Resulta estimulante en gran medida que Osmany Betancourt, pasado cierto
tiempo —en verdad corto respecto a su exposición personal
«La epifanía de lo terrible» (2001)—
, se mantiene elaborando
ambiciosas estructuras que prolongan la eficacia de series como
«Metamorfosis y comilones» (2000). Es como quien ara la tierra
para obtener cada vez mayor profundidad, y continúa desbrozando
la ya rota virginidad de los asuntos.
Pero lo verdaderamente conmovedor resulta encontrar siempre un
ángulo nuevo, el punto de vista inédito. Por ejemplo, ver cómo
la relación entre seres humanos y animales,
así como los nexos entre ellos y los objetos cotidianos, se hacen
cada vez más agresivos: trabajar sobre las posibilidades comunicativas
de lo grotesco, es algo que constituye la constante en un quehacer
capaz de incidir hasta en lo escatológico.

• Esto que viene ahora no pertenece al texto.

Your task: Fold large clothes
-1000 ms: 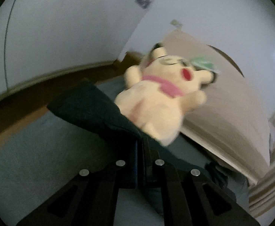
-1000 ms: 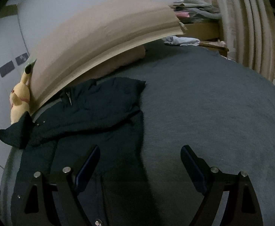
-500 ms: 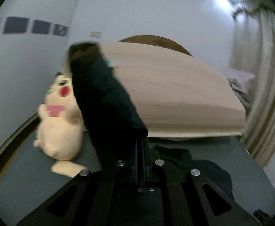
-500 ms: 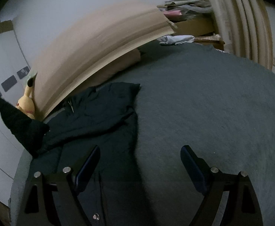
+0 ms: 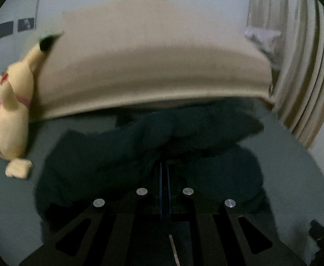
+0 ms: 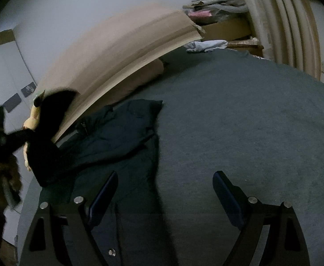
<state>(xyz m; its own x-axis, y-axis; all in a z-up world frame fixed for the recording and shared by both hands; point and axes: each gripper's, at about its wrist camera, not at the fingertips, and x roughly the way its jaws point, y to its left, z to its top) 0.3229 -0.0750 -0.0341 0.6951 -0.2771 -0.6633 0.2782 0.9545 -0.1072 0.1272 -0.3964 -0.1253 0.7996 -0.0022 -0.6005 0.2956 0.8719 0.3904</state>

También, y no menos significativo, es enfrentarse a la presencia
de los nuevos temas que explotan el carácter inorgánico envoltorio
y la vasija para descubrirnos —precisamente— todo
lo contrario.
Estos matices inorgánicos, que entran entonces a
acentuar la ambigüedad de las medias palabras, del embozamiento,
y de las cosas entrevistas en el camino de zaherir las muchas
limitaciones, frenos y represiones que experimenta el ser humano en un mundo que —tras milenios de civilización— debe
encontrar en la revuelta del instinto, su vía de escape hacia
la identidad.
Asistimos, pues, al despliegue de «Materia sufriente», como quien
es lanzando de una representación dramática con tensiones sin
cuenta. De uno a otro volumen, de un resquicio al siguiente bulto
o excrecencia, la tremenda garra de estas piezas atrapan al espectador
y no lo sueltan hasta que se produce la perseguida anagnórisis
del héroe trágico. Este semidiós —representado por el propio
Betancourt— se lanza de cabeza al cieno del muladar, y
regresa con el auténtico resplandor de esa perla barroca —que
es su obra— generada por la sobrecogedora personalidad de
quien es increíble y arrasador intérprete del drama humano. Tal
drama es escrito, precisamente, a partir de la atronadora sonoridad
de una sinfonía desarrollada en tono mayor.